Created attachment 1279233 [details] Logs Description of problem: [DNS] - Networks are out-of-sync when adding/updating the DNS configuration. When adding or updating a network with DNS configuration, the change succeeded on the host, the ifcfg and resolv.conf updated properly, but engine complaining the the network/s are out-of-sync because of the difference in the name servers between host and DC. Version-Release number of selected component (if applicable): 4.2.0-0.0.master.20170514130938.gitacb8b09.el7.centos DNS rpms on top of the master version. http://jenkins.ovirt.org/job/ovirt-engine_master_build-artifacts-on-demand-el7-x86_64/171/ https://gerrit.ovirt.org/#/c/76497/ How reproducible: 100 Steps to Reproduce: 1. Add 2 name servers to the ovirtmgmt network, via the 'Netwokrs' main tab or via the setupNetworks dialog and approve operation Actual results: The host/s updated successfully - cat /etc/resolv.conf ; generated by /usr/sbin/dhclient-script search qa.lab.tlv.redhat.com lab.tlv.redhat.com tlv.redhat.com redhat.com nameserver 10.35.28.1 nameserver 8.8.8.8 [root@vega04 ~]# cat /etc/sysconfig/network-scripts/ifcfg-ovirtmgmt # Generated by VDSM version 4.20.0-753.gitbdeadde.el7.centos DEVICE=ovirtmgmt TYPE=Bridge DELAY=0 STP=off ONBOOT=yes BOOTPROTO=dhcp MTU=1500 DEFROUTE=yes NM_CONTROLLED=no IPV6INIT=yes IPV6_AUTOCONF=yes DNS1=10.35.28.1 DNS2=8.8.8.8 But, engine complaining that network is out-of-sync with the host Expected results: Networks should be synced.
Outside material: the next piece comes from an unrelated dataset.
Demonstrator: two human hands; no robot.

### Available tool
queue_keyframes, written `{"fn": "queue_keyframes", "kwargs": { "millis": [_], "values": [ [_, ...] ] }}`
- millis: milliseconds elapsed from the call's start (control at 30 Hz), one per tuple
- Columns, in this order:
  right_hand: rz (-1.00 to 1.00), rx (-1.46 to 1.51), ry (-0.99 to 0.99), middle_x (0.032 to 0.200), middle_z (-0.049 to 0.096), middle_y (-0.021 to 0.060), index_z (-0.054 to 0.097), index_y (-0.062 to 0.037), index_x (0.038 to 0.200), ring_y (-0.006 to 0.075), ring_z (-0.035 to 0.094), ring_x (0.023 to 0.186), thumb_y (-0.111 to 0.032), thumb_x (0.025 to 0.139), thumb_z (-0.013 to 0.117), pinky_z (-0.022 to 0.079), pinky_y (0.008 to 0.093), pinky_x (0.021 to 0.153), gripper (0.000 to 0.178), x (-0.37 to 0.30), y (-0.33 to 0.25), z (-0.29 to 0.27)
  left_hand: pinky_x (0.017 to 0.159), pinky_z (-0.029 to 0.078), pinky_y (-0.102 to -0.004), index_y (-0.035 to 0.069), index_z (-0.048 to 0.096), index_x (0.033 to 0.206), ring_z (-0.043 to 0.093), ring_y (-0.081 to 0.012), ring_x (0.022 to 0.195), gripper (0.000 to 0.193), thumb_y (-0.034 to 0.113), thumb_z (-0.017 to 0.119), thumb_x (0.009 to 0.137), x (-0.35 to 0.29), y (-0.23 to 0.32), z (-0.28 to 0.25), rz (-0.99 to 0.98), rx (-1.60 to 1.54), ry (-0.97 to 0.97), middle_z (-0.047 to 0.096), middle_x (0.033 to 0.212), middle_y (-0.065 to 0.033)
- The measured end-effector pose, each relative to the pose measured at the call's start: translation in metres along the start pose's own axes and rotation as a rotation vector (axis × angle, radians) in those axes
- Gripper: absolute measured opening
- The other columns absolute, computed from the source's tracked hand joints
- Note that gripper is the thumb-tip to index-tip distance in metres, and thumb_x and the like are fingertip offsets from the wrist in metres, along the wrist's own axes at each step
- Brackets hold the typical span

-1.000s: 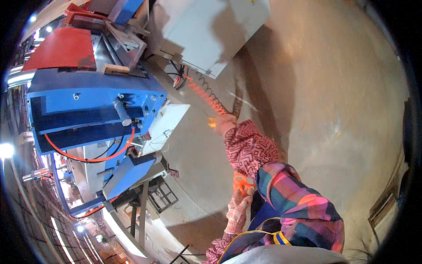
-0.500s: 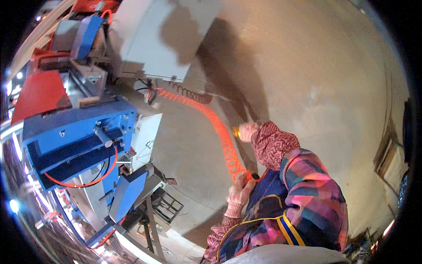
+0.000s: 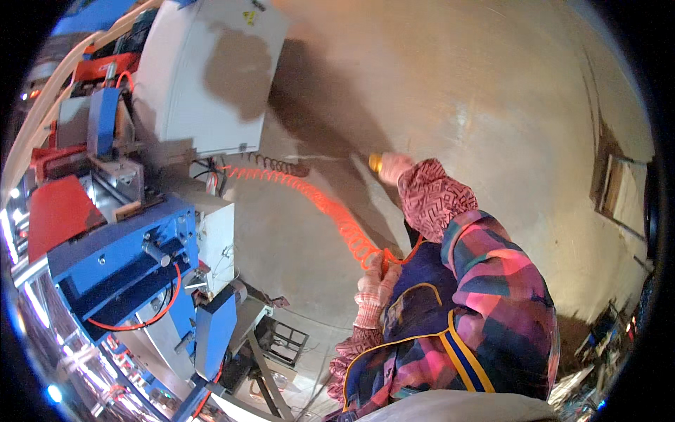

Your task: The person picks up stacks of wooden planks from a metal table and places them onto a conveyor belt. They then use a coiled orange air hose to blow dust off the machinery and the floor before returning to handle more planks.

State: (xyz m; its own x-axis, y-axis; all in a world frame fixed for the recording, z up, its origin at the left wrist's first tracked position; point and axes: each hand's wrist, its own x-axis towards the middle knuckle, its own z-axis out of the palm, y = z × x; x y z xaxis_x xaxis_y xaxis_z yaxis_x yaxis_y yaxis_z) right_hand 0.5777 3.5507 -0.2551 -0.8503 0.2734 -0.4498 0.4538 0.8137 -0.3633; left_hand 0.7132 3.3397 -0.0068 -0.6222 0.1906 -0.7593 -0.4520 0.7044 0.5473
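My left hand [image 3: 374,278], in a light knit glove, is closed around the near end of an orange coiled air hose [image 3: 323,204], close to my dark blue apron [image 3: 422,281]. The hose runs off to the far left, stretched above the floor. Farther out, my gloved right hand [image 3: 396,169] is closed on a yellow object [image 3: 375,162]. Only its rounded end shows past the fingers, so its kind is hidden. A patterned pink sleeve cover [image 3: 436,200] bunches at the right wrist.
A blue machine [image 3: 126,260] with a red guard [image 3: 60,214] stands on my left. Beyond it is a pale grey cabinet [image 3: 211,77], with a dark coiled cord [image 3: 274,164] at its foot. A black metal frame [image 3: 281,337] sits low at the near left. Concrete floor [image 3: 492,105] extends ahead and right.
The view has shifted, with the cabinet and machines now farther left and lower. Both hands appear higher in the picture, still closed on the hose and the yellow object.
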Motion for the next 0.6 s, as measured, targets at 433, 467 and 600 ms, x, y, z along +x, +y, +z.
{"fn": "queue_keyframes", "kwargs": {
  "millis": [433, 467, 600],
  "values": [
    [0.27, -0.147, -0.111, 0.082, 0.07, 0.0113, 0.068, -0.0108, 0.087, 0.0272, 0.069, 0.075, -0.025, 0.084, 0.06, 0.053, 0.0419, 0.061, 0.017, -0.091, 0.191, -0.013, 0.093, 0.048, -0.0404, 0.012, 0.05, 0.138, 0.063, -0.0326, 0.109, 0.064, 0.046, 0.066, 0.085, -0.016, 0.031, 0.035, 0.131, 0.177, -0.277, 0.066, 0.116, -0.0176],
    [0.296, -0.124, -0.062, 0.082, 0.07, 0.0111, 0.068, -0.011, 0.089, 0.0269, 0.069, 0.075, -0.025, 0.084, 0.06, 0.054, 0.0416, 0.061, 0.017, -0.083, 0.197, -0.028, 0.093, 0.048, -0.0404, 0.013, 0.049, 0.138, 0.063, -0.0329, 0.109, 0.065, 0.046, 0.066, 0.085, -0.025, 0.065, 0.03, 0.107, 0.257, -0.297, 0.065, 0.116, -0.0182],
    [0.298, -0.121, -0.018, 0.085, 0.07, 0.0104, 0.068, -0.0116, 0.093, 0.0259, 0.069, 0.078, -0.026, 0.085, 0.06, 0.054, 0.0405, 0.062, 0.018, -0.085, 0.199, -0.065, 0.093, 0.048, -0.0404, 0.015, 0.046, 0.14, 0.063, -0.0335, 0.109, 0.066, 0.046, 0.066, 0.085, -0.021, 0.07, 0.032, 0.107, 0.197, -0.339, 0.065, 0.116, -0.0191]
  ]
}}
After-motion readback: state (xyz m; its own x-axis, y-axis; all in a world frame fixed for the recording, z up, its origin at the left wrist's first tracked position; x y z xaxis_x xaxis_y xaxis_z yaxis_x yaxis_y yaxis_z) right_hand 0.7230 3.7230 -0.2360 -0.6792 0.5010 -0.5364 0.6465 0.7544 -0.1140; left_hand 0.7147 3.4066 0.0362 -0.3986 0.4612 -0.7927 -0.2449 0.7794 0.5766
a) vdsm cannot remove dns servers, therefore you need to always set maximum allowed number of them to avoid out-of-sync b) it seems, that refresh capabilities now has to be called after network is updated in this manner. Doing so will bring network (if a) is met) back to sync.
Upon network changes in the DNS configuration engine still report in 50%-70% of times the network as out-of-sync with the host, looks like a refresh caps is missing or not always successful after the network changes applied. Sync not always invoked to make it synced. All the network changes were applied with success on the host it self(resolv conf and ifcfg-*) which is great, but, Doing refresh caps manually will sync the network. - Override scenario(host-level configuration) is also in 50% of the cases reported as out-of-sync, although the change took place on the host. This bug needs additional improvement.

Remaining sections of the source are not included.